Alla vigilia dell’apertura del mercato dei giochi di denaro su internet ed ad alcuni giorni della revisione del progetto di legge sui casinò e scommesse sportive on-line per i senatori, la conoscenza del ruolo del Centre de Référencement sur le Jeu Excessif (Centro di Riferimento sul Gioco Eccessivo) (CRJE) è anche che imprescindibile.
Anche se i casinò ed i giochi di denaro come il poker e la scommessa sportiva non erano ancora autorizzati ad essere praticati on-line, la patologia al gioco interessa già numerose persone in Francia. Infatti, anche i giochi di casinò terrestre ei videogiochi possono portare anche questa malattia. In Francia, degli attori come il Centre de Référencement sur le Jeu Excessif (Centro di Riferimento sul Gioco Eccessivo) (CRJE) esistono già per prendere in mano queste persone. Questo istituto di ricerca e di formazione, sistemato dal polo universitario che studia la dipendenza a qualcosa e di psichiatria del Centre Hospitalier Universitaire (Centro Ospedaliero Universitario (CHU) di Nantes, ha infatti come scopo di scoprire tutte le cause ed i risultati del gioco eccessivo dagli adepti di giochi di casinò, poker e scommessa sportiva.

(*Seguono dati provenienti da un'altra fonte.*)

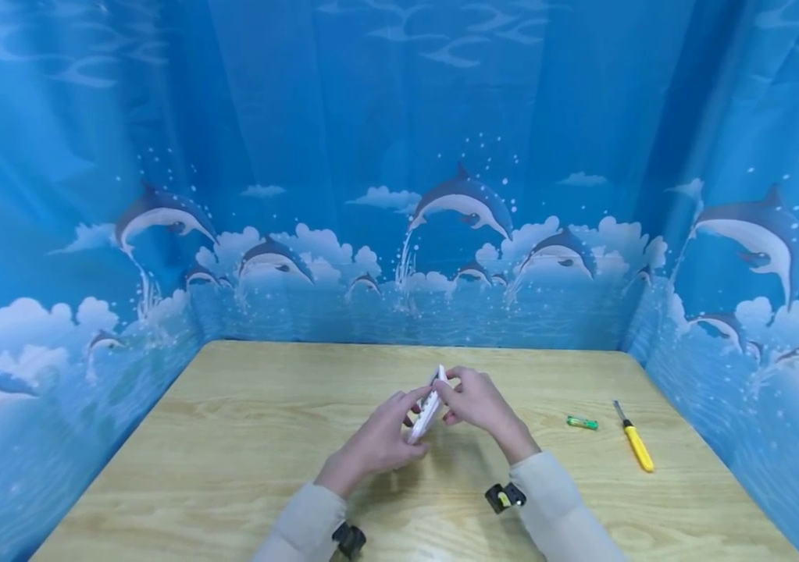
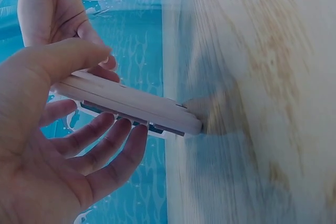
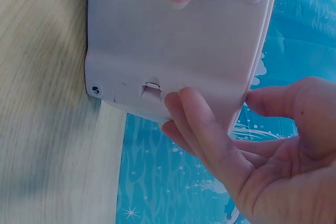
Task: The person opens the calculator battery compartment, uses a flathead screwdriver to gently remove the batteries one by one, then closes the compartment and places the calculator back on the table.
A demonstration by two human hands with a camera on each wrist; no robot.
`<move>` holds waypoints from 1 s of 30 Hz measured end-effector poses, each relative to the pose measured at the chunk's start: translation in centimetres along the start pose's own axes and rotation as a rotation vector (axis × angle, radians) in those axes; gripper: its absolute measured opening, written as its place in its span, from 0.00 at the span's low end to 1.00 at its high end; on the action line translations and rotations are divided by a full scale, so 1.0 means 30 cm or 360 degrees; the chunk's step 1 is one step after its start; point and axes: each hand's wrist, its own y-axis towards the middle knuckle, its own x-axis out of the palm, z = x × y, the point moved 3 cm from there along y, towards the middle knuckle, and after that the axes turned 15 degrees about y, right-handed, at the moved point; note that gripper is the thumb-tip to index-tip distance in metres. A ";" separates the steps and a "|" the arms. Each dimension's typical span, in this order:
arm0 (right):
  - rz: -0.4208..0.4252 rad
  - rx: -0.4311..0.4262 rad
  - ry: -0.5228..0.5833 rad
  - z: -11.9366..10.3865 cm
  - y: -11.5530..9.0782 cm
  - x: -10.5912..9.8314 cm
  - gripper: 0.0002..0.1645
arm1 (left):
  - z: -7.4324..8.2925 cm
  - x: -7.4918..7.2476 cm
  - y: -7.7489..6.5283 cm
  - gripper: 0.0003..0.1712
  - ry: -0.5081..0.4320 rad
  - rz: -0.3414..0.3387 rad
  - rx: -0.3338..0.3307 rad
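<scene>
A white calculator (image 1: pixel 427 415) is held tilted on edge above the table, between both hands. My left hand (image 1: pixel 379 439) grips its near end, with the thumb on the back and the fingers under the key side in the left wrist view. At the far end, my right hand (image 1: pixel 479 402) holds the casing by its edge. The right wrist view shows the calculator's flat back (image 3: pixel 178 40), with dark round feet at the corners and a small latch (image 3: pixel 151 93) of a battery cover beside the right fingertips. The keys (image 2: pixel 139 121) show only edge-on.
To the right on the wooden table (image 1: pixel 244 437) lies a green battery (image 1: pixel 582 422). Beside it is a screwdriver (image 1: pixel 638 447) with a yellow handle, its tip pointing away. A blue dolphin-print curtain (image 1: pixel 371 117) surrounds the table's back and sides.
</scene>
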 end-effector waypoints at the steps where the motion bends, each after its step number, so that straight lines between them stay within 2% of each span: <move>1: 0.0001 0.0003 -0.0004 -0.001 -0.001 -0.001 0.28 | 0.001 0.000 0.000 0.54 -0.0002 -0.0010 -0.0004; 7: -0.0005 0.0018 -0.0027 0.000 -0.007 -0.001 0.30 | -0.001 0.007 -0.006 0.54 0.0000 -0.0046 -0.0007; 13: -0.0004 -0.0022 -0.0016 -0.005 -0.003 -0.002 0.28 | -0.001 0.009 -0.010 0.56 -0.0014 -0.0035 0.0019; 22: -0.0004 0.0016 -0.0037 0.007 0.002 -0.011 0.26 | 0.000 0.016 -0.007 0.57 0.0004 -0.0050 0.0059; 30: -0.0007 0.0041 -0.0034 0.012 0.004 -0.017 0.25 | 0.004 0.008 -0.005 0.58 0.0014 -0.0100 0.0022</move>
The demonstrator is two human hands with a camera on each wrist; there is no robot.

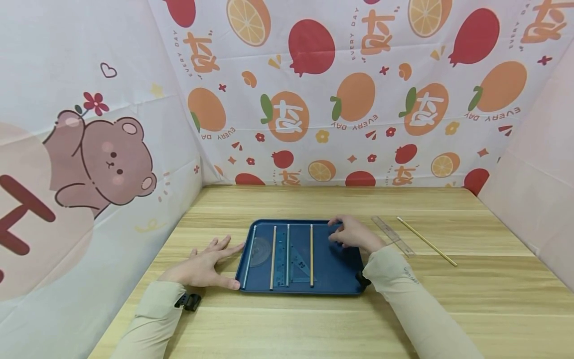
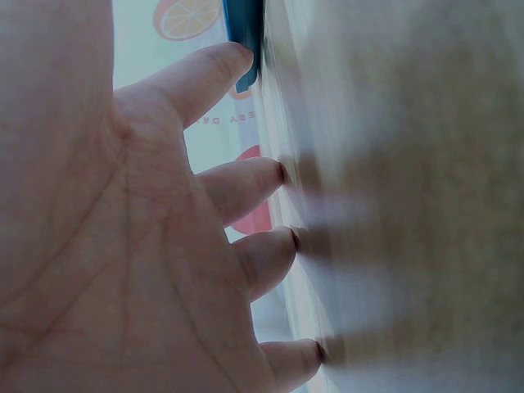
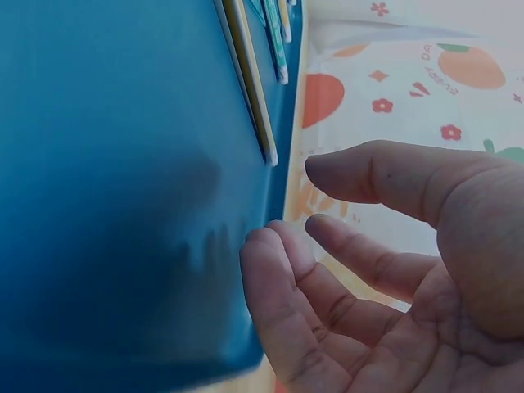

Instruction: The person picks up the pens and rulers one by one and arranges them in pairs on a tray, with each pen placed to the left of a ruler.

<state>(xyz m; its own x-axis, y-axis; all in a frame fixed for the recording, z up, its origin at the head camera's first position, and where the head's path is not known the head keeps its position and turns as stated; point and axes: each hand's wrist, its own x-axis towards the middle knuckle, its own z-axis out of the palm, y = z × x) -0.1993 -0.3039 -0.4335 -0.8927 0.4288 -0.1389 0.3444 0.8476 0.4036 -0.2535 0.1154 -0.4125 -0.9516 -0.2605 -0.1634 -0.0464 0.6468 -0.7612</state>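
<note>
A blue tray (image 1: pixel 336 269) lies on the table. My left hand (image 1: pixel 208 265) is spread at its left side, with the thumb against the tray's near left corner and other fingertips on the tabletop. Over the tray's right part hovers my right hand (image 1: pixel 352 234), fingers loosely bent and nothing between them. Inside the tray, from left to right, lie a teal pencil (image 1: pixel 248 257), a clear protractor (image 1: pixel 259 251), a gold pencil (image 1: pixel 273 259), a blue ruler (image 1: pixel 280 259), another teal pencil (image 1: pixel 288 254), a blue set square (image 1: pixel 299 267) and another gold pencil (image 1: pixel 311 257).
To the right of the tray, a clear ruler (image 1: pixel 392 235) and a gold pencil (image 1: pixel 426 241) lie slanted on the wooden table (image 1: pixel 278 324). Printed cloth walls (image 1: pixel 390 144) stand behind and at both sides. A black band (image 1: pixel 190 301) is on the left wrist.
</note>
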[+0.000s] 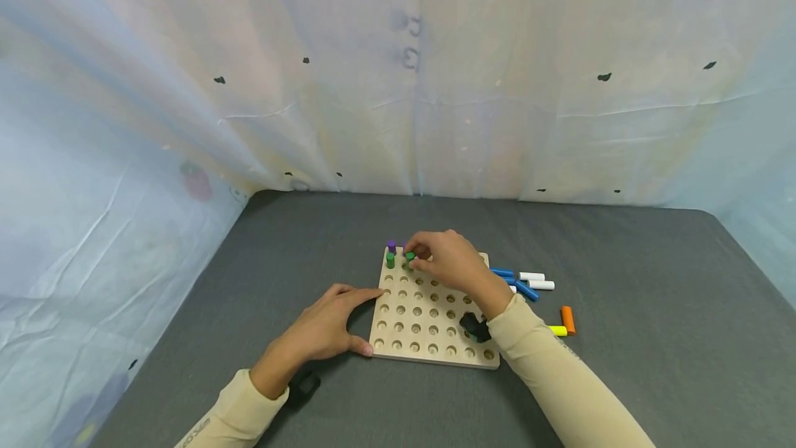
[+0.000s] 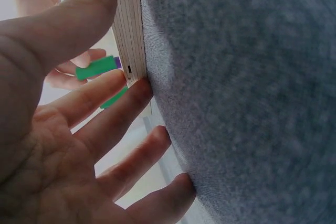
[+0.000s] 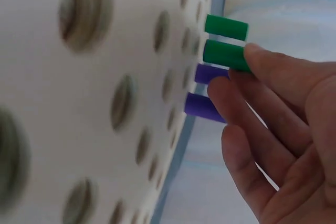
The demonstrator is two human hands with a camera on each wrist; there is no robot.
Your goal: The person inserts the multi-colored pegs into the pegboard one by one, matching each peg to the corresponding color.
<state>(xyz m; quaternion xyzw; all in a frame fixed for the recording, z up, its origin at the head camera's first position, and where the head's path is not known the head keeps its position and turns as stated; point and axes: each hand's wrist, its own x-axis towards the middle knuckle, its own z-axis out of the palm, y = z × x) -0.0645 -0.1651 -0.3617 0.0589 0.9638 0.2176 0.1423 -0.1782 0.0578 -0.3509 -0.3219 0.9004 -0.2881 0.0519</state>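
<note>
A pale wooden peg board point(image 1: 425, 349) with rows of round holes lies on the table. At its far left corner, my right hand point(image 1: 457, 258) pinches a green peg point(image 3: 224, 54) between thumb and fingers. The peg stands at the board's face; whether it sits fully in a hole is hidden. Beside it another green peg point(image 1: 390, 260) stands upright in the board. Two purple pegs, one a clear purple peg point(image 3: 202, 106), stand in the row behind. My left hand point(image 1: 326, 323) rests along the board's left edge, thumb at the near corner and fingers extended.
Right of the board lie loose blue pegs point(image 1: 527, 290), white pegs point(image 1: 541, 285), an orange peg point(image 1: 569, 320) and a yellow peg point(image 1: 558, 330), partly behind my right sleeve. A grey cloth point(image 1: 653, 310) covers the table, with a pale curtain point(image 1: 472, 88) behind it.
</note>
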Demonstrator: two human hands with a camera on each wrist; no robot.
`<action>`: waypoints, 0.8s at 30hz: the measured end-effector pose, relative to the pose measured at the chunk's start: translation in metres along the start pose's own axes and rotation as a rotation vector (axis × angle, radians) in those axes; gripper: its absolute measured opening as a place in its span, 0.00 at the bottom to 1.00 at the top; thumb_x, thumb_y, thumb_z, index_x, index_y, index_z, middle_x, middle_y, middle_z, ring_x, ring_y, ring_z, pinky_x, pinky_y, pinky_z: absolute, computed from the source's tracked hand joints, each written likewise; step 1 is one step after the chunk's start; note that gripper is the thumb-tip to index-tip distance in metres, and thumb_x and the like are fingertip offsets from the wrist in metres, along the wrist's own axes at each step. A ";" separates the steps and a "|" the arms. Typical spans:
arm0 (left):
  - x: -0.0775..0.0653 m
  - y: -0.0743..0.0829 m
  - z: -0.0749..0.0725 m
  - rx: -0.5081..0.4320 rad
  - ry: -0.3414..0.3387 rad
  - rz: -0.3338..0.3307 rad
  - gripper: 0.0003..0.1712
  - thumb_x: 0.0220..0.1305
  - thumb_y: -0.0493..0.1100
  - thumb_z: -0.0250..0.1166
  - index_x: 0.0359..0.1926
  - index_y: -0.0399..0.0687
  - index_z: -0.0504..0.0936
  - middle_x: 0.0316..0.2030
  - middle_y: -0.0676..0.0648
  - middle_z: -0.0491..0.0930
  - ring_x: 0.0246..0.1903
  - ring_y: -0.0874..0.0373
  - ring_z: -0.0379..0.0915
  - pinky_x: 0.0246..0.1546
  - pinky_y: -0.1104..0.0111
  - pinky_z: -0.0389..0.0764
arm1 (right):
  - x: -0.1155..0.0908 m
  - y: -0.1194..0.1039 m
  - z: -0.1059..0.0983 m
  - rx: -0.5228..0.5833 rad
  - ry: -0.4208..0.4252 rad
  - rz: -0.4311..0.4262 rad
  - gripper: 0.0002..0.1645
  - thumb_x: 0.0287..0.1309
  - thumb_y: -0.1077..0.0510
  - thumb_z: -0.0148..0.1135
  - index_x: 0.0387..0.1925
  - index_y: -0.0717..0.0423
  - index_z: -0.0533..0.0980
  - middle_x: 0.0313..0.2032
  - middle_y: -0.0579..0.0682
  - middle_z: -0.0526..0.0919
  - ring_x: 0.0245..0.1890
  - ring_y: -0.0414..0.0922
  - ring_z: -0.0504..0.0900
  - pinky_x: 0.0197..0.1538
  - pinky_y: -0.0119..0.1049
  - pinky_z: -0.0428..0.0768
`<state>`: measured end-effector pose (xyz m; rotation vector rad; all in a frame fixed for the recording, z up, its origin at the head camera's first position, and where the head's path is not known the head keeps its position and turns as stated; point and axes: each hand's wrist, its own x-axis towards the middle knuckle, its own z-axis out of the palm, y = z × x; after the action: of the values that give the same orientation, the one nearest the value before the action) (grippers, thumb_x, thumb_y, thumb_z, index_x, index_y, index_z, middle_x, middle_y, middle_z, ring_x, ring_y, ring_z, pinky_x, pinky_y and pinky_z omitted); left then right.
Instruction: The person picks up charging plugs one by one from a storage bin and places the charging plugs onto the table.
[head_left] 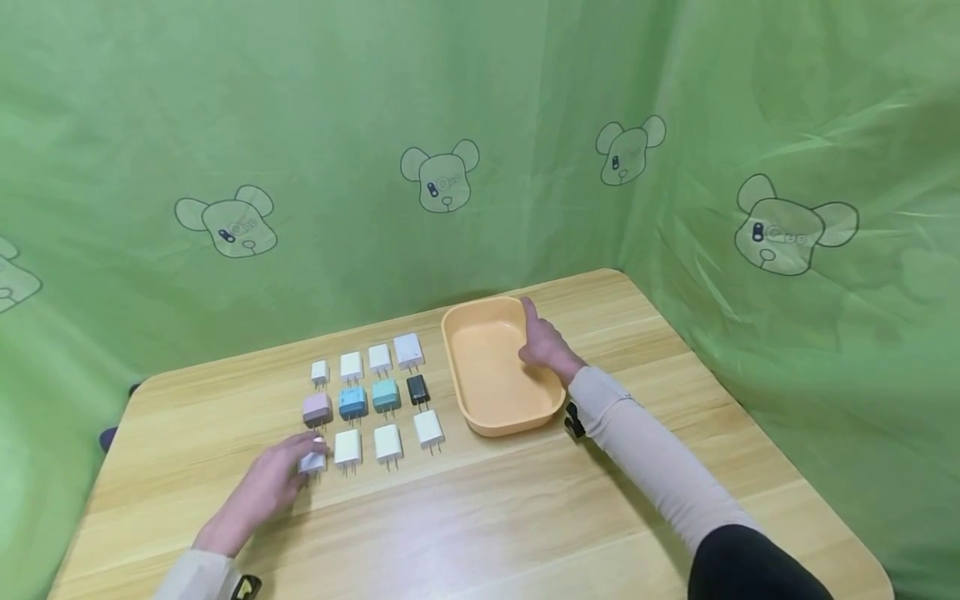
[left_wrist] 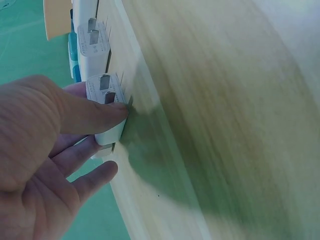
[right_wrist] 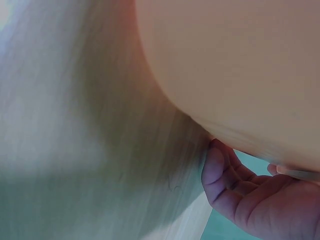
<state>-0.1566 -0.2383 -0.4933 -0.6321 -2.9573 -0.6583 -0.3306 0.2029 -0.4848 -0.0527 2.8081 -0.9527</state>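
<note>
My left hand (head_left: 273, 479) is at the front left corner of a grid of plug chargers. It pinches a white charger (head_left: 312, 462) between thumb and fingers, the prongs pointing toward me. In the left wrist view the thumb lies across this charger's pronged end (left_wrist: 102, 84). My right hand (head_left: 549, 346) grips the right side of a peach-coloured plastic bin (head_left: 491, 379), thumb over the rim. The right wrist view shows curled fingers (right_wrist: 225, 175) against the bin's outer side. From above, the bin holds nothing visible.
Several white chargers (head_left: 347, 448) continue the front row. Behind them stand a purple charger (head_left: 317, 408), a blue charger (head_left: 352, 402), a teal charger (head_left: 386, 394) and a black charger (head_left: 417, 389). More white chargers (head_left: 351, 366) form the back row. Green curtains (head_left: 337, 125) surround the wooden table (head_left: 465, 525).
</note>
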 end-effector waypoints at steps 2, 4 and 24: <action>-0.002 0.000 0.000 -0.001 0.011 0.008 0.29 0.47 0.22 0.70 0.52 0.42 0.84 0.61 0.32 0.79 0.57 0.31 0.78 0.59 0.40 0.78 | 0.001 -0.001 0.000 0.015 -0.004 -0.003 0.66 0.50 0.74 0.58 0.81 0.48 0.32 0.57 0.72 0.76 0.50 0.64 0.82 0.51 0.54 0.86; -0.004 0.000 -0.002 -0.011 0.015 0.010 0.31 0.46 0.21 0.70 0.54 0.40 0.83 0.62 0.32 0.78 0.58 0.31 0.78 0.59 0.40 0.77 | 0.004 0.000 0.001 0.050 -0.013 -0.004 0.66 0.50 0.74 0.57 0.81 0.47 0.32 0.58 0.73 0.75 0.50 0.63 0.82 0.50 0.53 0.87; 0.031 -0.013 -0.071 -0.082 0.133 -0.217 0.36 0.66 0.34 0.62 0.73 0.32 0.62 0.70 0.25 0.65 0.67 0.24 0.61 0.67 0.31 0.62 | 0.011 0.005 -0.038 0.109 -0.029 0.008 0.39 0.78 0.45 0.26 0.80 0.64 0.40 0.77 0.72 0.50 0.78 0.69 0.50 0.80 0.61 0.52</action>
<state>-0.1933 -0.2666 -0.4297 -0.2614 -2.9102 -0.8068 -0.3478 0.2285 -0.4599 -0.0403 2.7229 -1.0924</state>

Nell’ambito della protezione dei giocatori, questo istituto non si occupa solamente dei trattamenti curativi, al contrario, il suo primo ruolo è la prevenzione. Per questa ragione, dà dei consigli e delle formazioni a quelli che sono interessati. Attore imprescindibile nel settore, il CRJE collabora anche col sindacato dei casinò ed il governo per la collocazione della carta sul gioco equo. Con la preparazione della legge sul gioco on-line, l’istituto aveva aiutato alla collocazione del comitato consultivo per l’inquadramento dei giochi e del gioco responsabile (COJER). In tutto, 600.000 persone sono toccate dalla dipendenza al gioco.